This time she refused more graciously, and took the seat he indicated.

"Okay, Aggie, is it my business or your business?"

"It's your business, Hugh Lanigan. That girl whose picture was in the paper-she was in my restaurant Having dinner Thursday night."

"Around what time?"

"From before half-past seven when I took over the cashier's cage so that Mary Trumbull could get her dinner, to around eight o'clock."

"This for sure, Aggie?"

"I am quite sure. I took particular notice of the girl."

"Why?"

"Because of the man she was with."

"Oh? Can you describe him?"

"He was about forty years old, dark, good-looking. When they finished eating, they left the restaurant and got into a big blue Lincoln that was parked in front of the door."

"What made you pay such particular attention to him? Were they arguing or quarreling?"

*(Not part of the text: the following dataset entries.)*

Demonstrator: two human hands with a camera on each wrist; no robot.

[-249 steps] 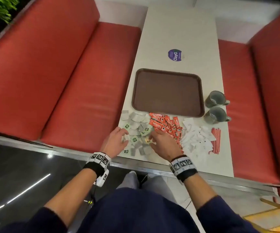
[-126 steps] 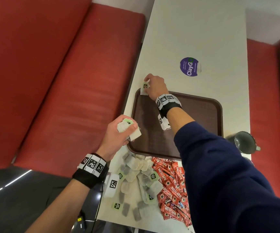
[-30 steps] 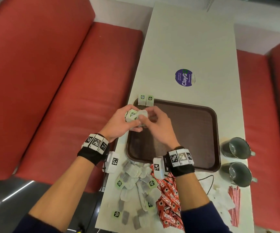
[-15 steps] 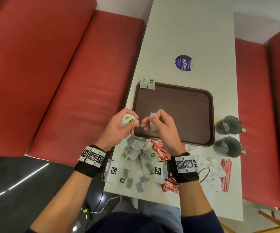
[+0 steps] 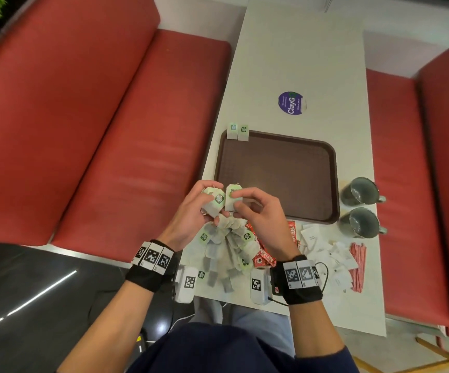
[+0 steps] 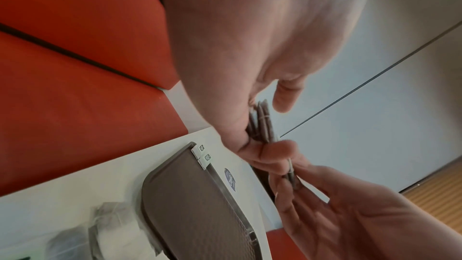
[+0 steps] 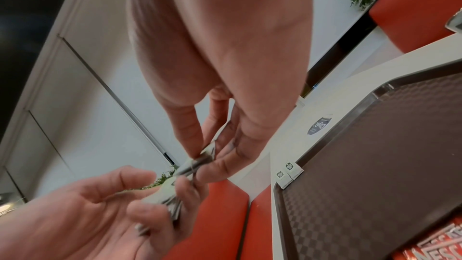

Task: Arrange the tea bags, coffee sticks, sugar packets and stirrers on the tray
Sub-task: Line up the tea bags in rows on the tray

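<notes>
In the head view my left hand (image 5: 207, 203) grips a small stack of tea bags (image 5: 216, 199) above the tray's near left corner. My right hand (image 5: 236, 195) pinches one tea bag (image 5: 231, 201) right beside that stack. The brown tray (image 5: 335, 184) is bare except for two tea bags (image 5: 238, 131) leaning on its far left corner. The left wrist view shows the stack (image 6: 262, 124) edge-on in my fingers. In the right wrist view my right hand pinches its bag (image 7: 200, 161). Loose tea bags (image 5: 226, 249), red coffee sticks (image 5: 266, 257), white sugar packets (image 5: 325, 251) and red stirrers (image 5: 358, 265) lie along the near edge.
Two grey mugs (image 5: 359, 191) (image 5: 360, 223) stand right of the tray. A purple sticker (image 5: 290, 102) is on the white table (image 5: 298, 49) beyond it. Red bench seats (image 5: 110, 130) flank the table on both sides.
Two tea bags were set at the tray's far left corner. Both hands came back toward the near edge, and my right hand's single bag now sits against the left hand's stack.
</notes>
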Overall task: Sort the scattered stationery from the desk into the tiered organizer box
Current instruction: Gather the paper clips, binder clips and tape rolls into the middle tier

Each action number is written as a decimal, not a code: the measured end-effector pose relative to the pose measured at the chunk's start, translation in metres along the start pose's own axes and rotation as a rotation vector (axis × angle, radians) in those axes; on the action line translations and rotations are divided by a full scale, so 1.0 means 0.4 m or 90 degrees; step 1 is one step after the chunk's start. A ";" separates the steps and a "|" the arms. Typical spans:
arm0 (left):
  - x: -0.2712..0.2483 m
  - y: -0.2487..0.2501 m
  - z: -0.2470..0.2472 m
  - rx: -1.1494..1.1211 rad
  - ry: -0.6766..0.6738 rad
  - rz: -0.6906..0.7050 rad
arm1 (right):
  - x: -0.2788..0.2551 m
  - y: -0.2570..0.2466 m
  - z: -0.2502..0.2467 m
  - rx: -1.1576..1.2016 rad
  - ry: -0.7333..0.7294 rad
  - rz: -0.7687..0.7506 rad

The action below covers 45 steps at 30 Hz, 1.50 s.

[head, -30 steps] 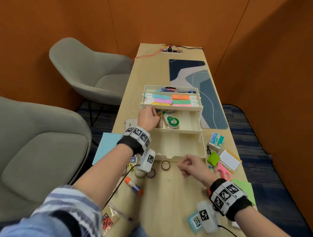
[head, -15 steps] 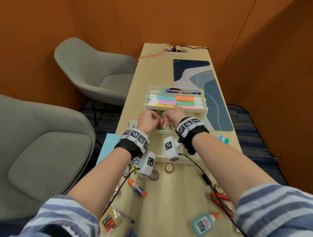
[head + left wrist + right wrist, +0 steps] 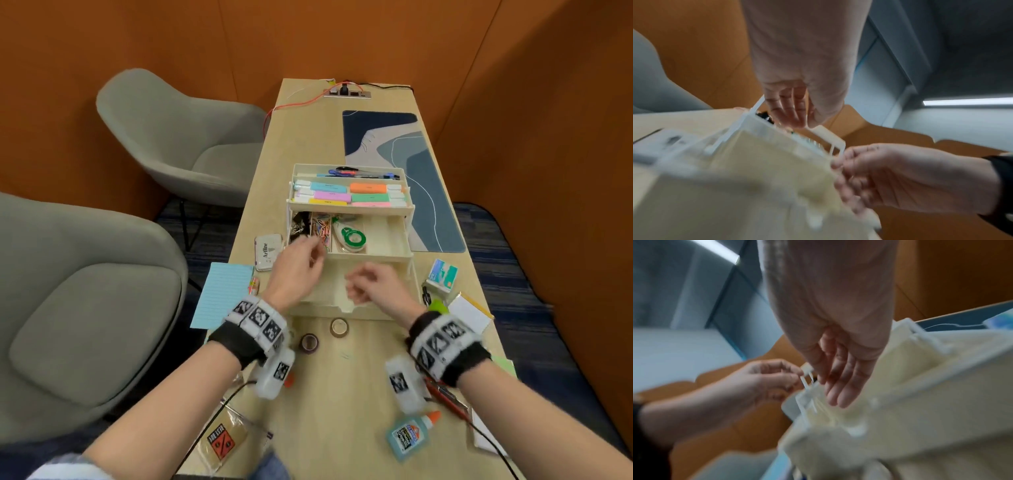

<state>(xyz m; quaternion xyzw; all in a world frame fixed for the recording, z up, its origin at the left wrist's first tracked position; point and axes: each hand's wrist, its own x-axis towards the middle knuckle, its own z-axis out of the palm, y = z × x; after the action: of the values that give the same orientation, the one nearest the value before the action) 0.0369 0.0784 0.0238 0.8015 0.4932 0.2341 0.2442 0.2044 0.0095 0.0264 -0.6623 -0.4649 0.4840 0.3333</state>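
The cream tiered organizer box [image 3: 342,310] stands open mid-desk. Its top tier holds highlighters [image 3: 349,197] and pens; its middle tier holds binder clips, coloured paper clips [image 3: 322,230] and a correction tape [image 3: 351,236]. My left hand [image 3: 317,255] hovers at the middle tier's front left, fingers loosely bent, with nothing seen in them. Above the bottom tier my right hand [image 3: 354,293] hangs relaxed. The right wrist view shows the right hand's fingers [image 3: 836,395] straight and bare. The left wrist view shows the left hand's fingers [image 3: 795,120] pointing down over the box.
Two tape rolls [image 3: 339,327] [image 3: 310,342] lie before the box. A glue bottle [image 3: 409,437] and a red tool [image 3: 445,399] lie nearer me. Left: an Artline tin [image 3: 268,251] and a blue lined card [image 3: 224,294]. Right: a staples box [image 3: 443,275] and a notepad [image 3: 469,315].
Half a second ago both hands met at the paper clip compartment. Both have since drawn back toward me, the right one farther, and now hover over the box's front.
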 end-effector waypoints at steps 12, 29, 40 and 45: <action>-0.246 -0.106 0.080 0.028 -0.118 -0.049 | -0.131 0.251 0.163 -0.727 -0.019 -0.118; -0.297 -0.158 0.013 -0.003 -0.060 -0.120 | 0.055 -0.113 0.071 -0.364 0.094 -0.058; -0.295 -0.132 0.025 0.001 -0.085 -0.097 | 0.157 -0.155 0.078 -0.241 0.110 -0.044; -0.297 -0.115 0.041 0.022 -0.122 -0.074 | -0.027 0.019 0.082 -0.328 -0.067 -0.087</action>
<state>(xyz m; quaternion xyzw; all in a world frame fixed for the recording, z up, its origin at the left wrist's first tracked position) -0.0321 -0.0137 -0.0336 0.7943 0.5169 0.1336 0.2898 0.1746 -0.0035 0.0131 -0.6662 -0.6328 0.3604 0.1610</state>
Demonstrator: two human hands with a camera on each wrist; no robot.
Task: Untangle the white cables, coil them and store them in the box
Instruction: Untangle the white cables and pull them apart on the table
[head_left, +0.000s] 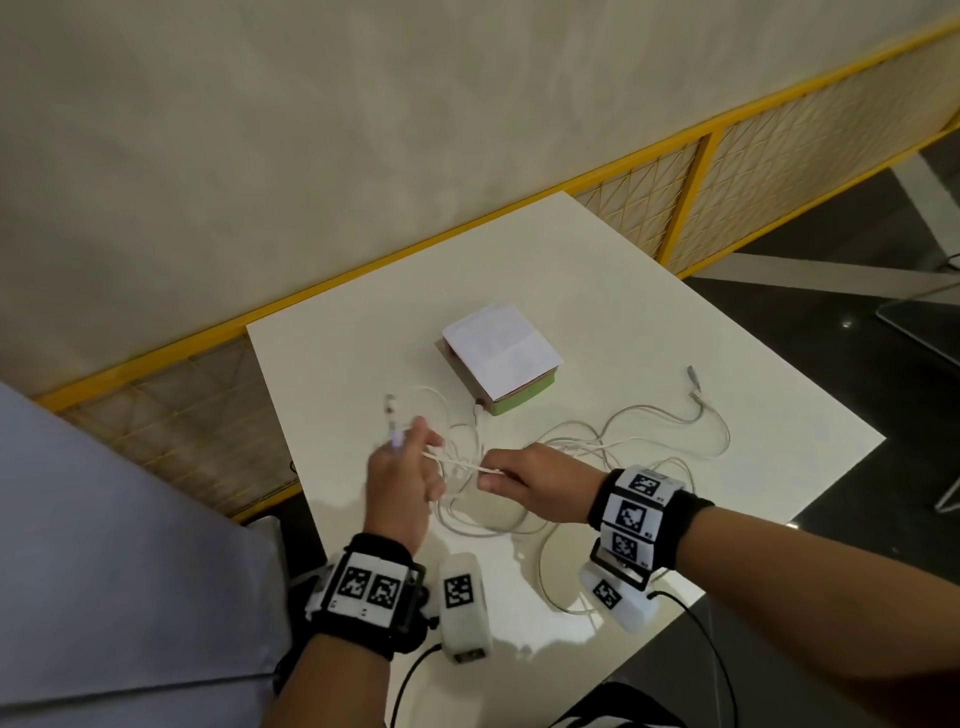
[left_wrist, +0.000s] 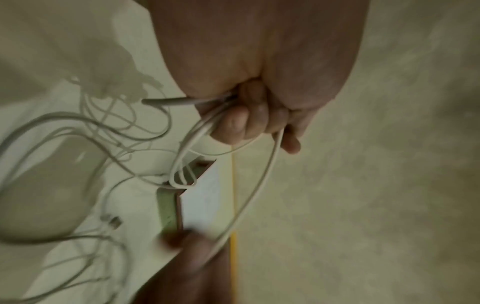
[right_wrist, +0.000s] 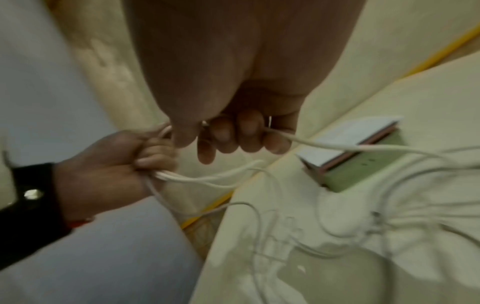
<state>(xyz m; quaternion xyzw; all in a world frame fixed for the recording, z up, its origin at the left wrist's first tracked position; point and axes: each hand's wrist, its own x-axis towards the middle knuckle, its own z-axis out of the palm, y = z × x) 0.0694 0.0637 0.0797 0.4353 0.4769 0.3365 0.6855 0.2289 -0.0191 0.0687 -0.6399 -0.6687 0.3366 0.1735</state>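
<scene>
Head view: we judge untangling under way; left hand (head_left: 400, 483) and right hand (head_left: 524, 480) each grip white cables (head_left: 644, 441); next, draw one strand free

The thin white cables (head_left: 613, 441) lie in a messy tangle on the worktop. One stretch is lifted up tight. The small closed green box with a white lid (head_left: 501, 358) sits just behind them.
</scene>
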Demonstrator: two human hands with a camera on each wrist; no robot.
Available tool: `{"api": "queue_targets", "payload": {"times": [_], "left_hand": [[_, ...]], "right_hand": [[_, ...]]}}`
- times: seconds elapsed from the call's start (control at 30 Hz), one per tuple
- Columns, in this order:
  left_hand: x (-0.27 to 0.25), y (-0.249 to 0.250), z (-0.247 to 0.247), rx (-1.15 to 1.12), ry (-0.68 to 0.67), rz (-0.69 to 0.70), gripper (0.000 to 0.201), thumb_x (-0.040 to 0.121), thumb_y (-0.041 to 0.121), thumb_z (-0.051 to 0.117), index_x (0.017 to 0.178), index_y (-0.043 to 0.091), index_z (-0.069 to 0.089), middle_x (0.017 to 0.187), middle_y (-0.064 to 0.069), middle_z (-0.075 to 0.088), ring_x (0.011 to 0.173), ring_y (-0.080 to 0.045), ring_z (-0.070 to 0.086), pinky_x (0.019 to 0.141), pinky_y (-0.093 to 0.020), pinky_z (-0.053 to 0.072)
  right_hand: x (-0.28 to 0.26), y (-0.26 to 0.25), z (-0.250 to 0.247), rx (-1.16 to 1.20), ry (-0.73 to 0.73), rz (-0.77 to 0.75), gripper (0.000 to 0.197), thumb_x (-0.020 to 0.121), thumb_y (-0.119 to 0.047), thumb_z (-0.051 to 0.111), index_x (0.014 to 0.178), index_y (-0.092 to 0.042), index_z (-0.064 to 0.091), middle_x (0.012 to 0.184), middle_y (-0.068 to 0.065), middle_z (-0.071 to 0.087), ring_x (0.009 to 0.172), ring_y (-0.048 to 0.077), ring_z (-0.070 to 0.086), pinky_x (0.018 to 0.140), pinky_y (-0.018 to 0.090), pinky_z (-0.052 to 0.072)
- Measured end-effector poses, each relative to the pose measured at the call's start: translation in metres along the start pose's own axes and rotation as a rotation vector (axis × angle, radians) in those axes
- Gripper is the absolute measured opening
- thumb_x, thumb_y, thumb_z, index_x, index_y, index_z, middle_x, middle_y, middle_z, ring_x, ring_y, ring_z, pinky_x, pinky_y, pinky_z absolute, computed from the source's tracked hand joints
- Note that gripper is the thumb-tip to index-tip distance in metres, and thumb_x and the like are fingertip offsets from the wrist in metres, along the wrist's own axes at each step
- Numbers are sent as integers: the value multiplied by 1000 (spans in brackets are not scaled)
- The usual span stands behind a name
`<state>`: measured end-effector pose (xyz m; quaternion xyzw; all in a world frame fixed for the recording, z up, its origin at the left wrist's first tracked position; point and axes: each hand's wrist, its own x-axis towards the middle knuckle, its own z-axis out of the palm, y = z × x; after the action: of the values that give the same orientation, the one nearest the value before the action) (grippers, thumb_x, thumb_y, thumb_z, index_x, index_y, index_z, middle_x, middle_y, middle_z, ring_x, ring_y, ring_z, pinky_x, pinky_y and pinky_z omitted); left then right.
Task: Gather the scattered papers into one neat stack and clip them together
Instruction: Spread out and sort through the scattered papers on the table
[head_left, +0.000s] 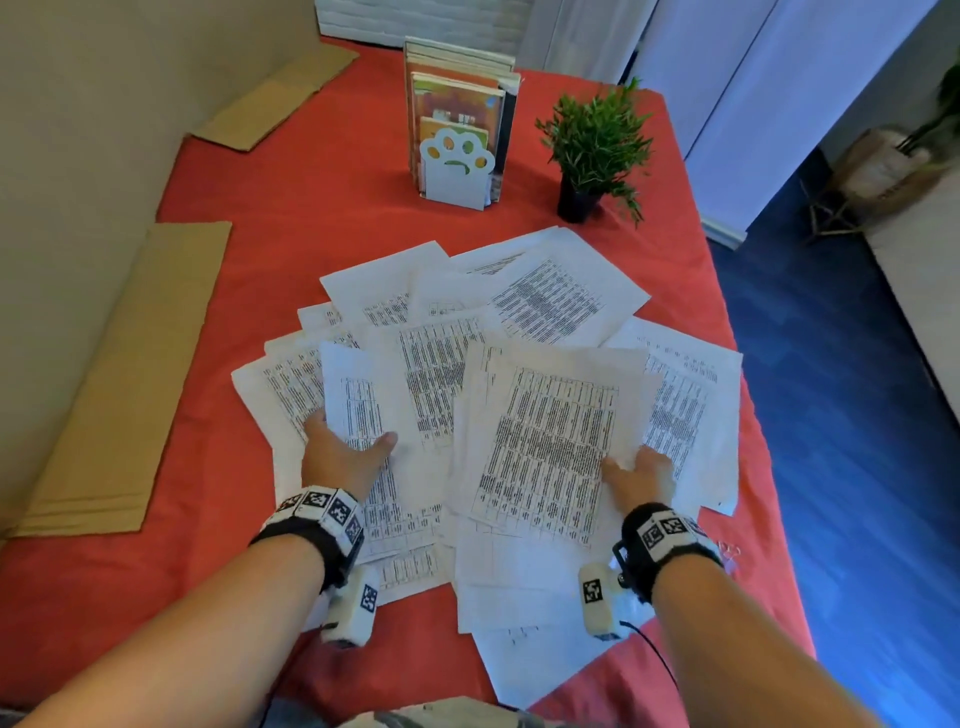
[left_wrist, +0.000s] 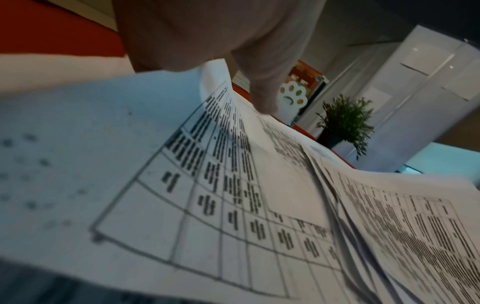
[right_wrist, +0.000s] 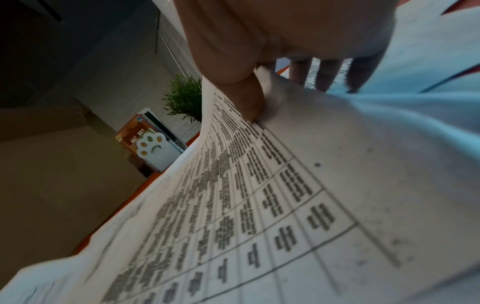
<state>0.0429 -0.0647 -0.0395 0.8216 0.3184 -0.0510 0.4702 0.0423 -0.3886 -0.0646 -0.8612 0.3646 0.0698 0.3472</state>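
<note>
White printed papers (head_left: 441, 364) scattered, overlapping, on red cloth; unstacked

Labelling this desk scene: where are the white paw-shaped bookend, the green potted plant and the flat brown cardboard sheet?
white paw-shaped bookend (head_left: 456, 174): head view, front plate.
green potted plant (head_left: 597, 137): head view, leaves.
flat brown cardboard sheet (head_left: 119, 379): head view, middle.

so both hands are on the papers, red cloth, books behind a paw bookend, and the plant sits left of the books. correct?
Not quite: the plant stands right of the books, as the head view shows. Otherwise correct: both hands, left and right, hold papers on the red cloth, behind the paw bookend.
</note>
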Motion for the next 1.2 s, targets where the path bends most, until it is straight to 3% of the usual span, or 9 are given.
{"api": "queue_targets", "payload": {"times": [0.17,0.3,0.4,0.5,0.6,0.7,0.93,1.1,1.2], "left_hand": [[-7,10,20,14,-26,48,101,66,15,84,144,20,19,133,-11,54,114,-35,55,97,-43,46],[-10,11,24,27,-74,75,80,72,3,76,137,12,31,128,-14,56,112,-35,56,90,-38,45],[-9,7,15,96,-127,85,69,77,-2,69,136,11,37,131,-14,54,118,-34,52,90,-34,42],[-8,1,5,117,-186,64,65,78,-8,61,136,13,41,131,-11,55,112,-28,52,89,-34,42],[-8,-5,-4,108,-214,32,62,79,-11,53,135,14,43,126,-11,57,98,-22,47,82,-32,42],[-6,-12,-15,73,-149,16,57,79,-12,49,132,12,49,125,-14,58,96,-22,47,82,-32,40],[-6,-3,-37,-86,-26,-5,56,78,-17,40,127,7,53,118,-13,58,103,-26,51,86,-33,38],[-26,8,-15,-31,-242,-58,60,66,-9,49,122,13,53,113,-11,58,103,-31,52,89,-43,47],[-32,7,4,-20,-359,-40,65,54,-3,47,112,24,55,111,-12,63,102,-35,56,88,-52,51]], "right_hand": [[-9,-1,3,85,-102,-30,15,84,-22,63,90,-8,59,98,14,63,87,29,62,84,42,55],[-17,3,-1,105,-95,-25,31,89,-19,57,116,-5,56,105,14,66,91,30,63,83,43,55],[-17,12,-13,226,-38,-31,48,88,-2,52,133,-14,42,110,9,64,85,24,59,74,32,48],[-17,19,-27,281,-7,-16,69,85,4,51,145,-22,29,117,2,56,95,24,59,79,26,41],[-12,23,-34,193,-11,17,24,89,-2,47,110,-6,57,93,12,63,79,26,56,70,29,42],[-8,24,-40,204,-18,29,13,90,-6,47,86,2,56,71,16,54,65,25,49,60,30,39],[-4,15,-52,425,-71,14,7,86,-4,58,93,-4,58,76,9,59,71,23,56,63,26,44],[-14,-3,-31,497,-266,2,17,81,-8,60,96,-13,64,90,17,72,85,37,70,80,56,56],[-21,-10,-20,578,-307,21,9,84,-7,57,91,-9,62,88,20,68,82,36,68,80,60,54]]}}
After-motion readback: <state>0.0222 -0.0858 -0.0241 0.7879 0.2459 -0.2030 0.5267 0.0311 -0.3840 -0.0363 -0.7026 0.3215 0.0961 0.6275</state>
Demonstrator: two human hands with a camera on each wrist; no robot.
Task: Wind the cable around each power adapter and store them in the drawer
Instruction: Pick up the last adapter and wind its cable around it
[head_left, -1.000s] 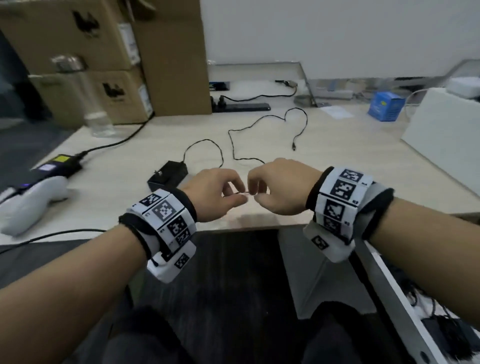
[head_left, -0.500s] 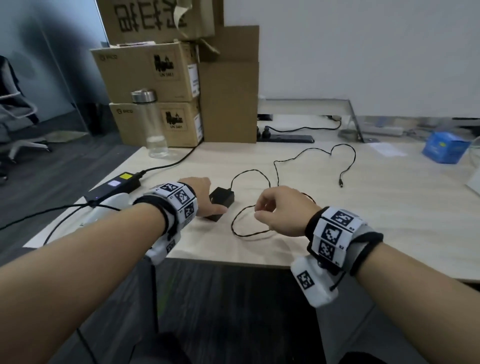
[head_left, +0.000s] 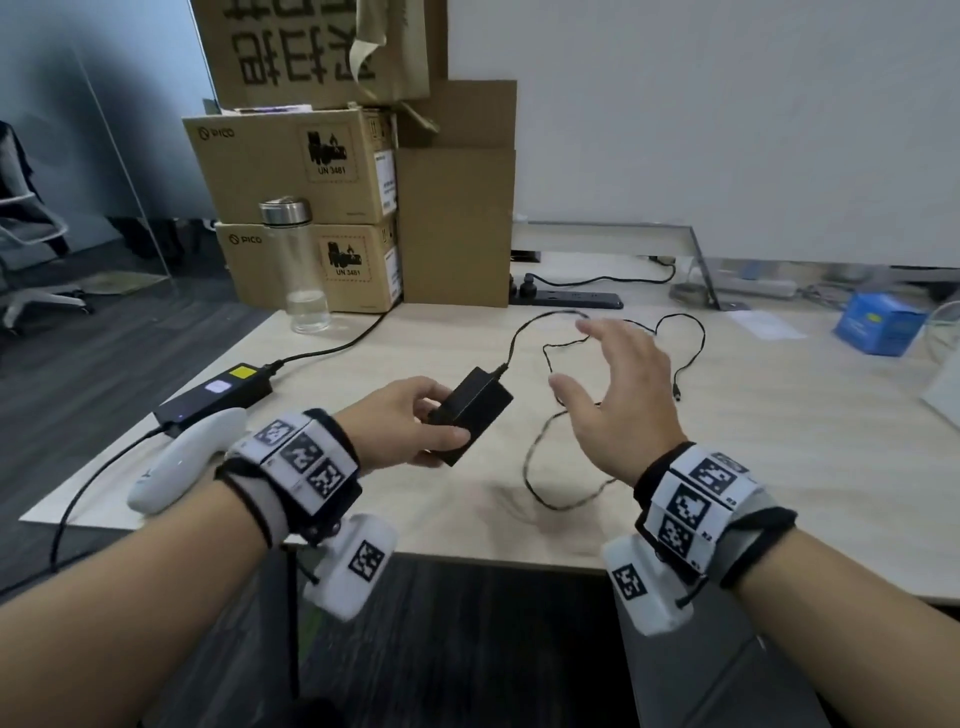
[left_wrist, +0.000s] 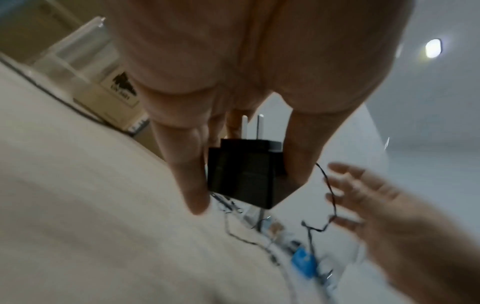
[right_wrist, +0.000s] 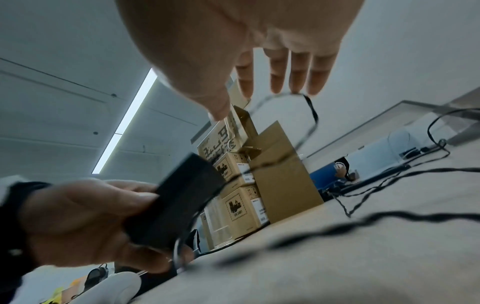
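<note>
My left hand (head_left: 410, 426) grips a small black power adapter (head_left: 475, 405) lifted off the desk, thumb on one side and fingers on the other; its two metal prongs (left_wrist: 252, 127) show in the left wrist view. The adapter's thin black cable (head_left: 550, 493) runs from its far end, loops over the desk and ends in a small plug (head_left: 678, 392). My right hand (head_left: 618, 395) hovers to the right of the adapter with fingers spread (right_wrist: 283, 72), above the cable loops and holding nothing. A second, larger black adapter (head_left: 213, 400) with a yellow label lies at the desk's left edge.
Stacked cardboard boxes (head_left: 311, 208) and a clear bottle (head_left: 298, 265) stand at the back left. A white controller (head_left: 182, 462) lies near the left edge. A black power strip (head_left: 571, 297) sits behind, and a blue box (head_left: 878, 322) at the far right. The desk's front edge (head_left: 467, 553) is close to me.
My left hand has picked the small adapter up off the desk. My right hand has let go of the cable, opened, and risen above the loops. The head view has tilted up.
</note>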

She shook her head impatiently. "I noticed them because I knew him."

"Who was it?"

"I don't know his name, but I know where he works. I bought my car at the Becker Ford Agency and I saw him there once behind a desk when I went there on business."

"You've been very helpful, Aggie, and I appreciate it."

"I do my duty."

"I'm sure you do."

As soon as she was gone, he telephoned the Becker home.

"Mr. Becker is not in. This is Mrs. Becker. Can I help you?"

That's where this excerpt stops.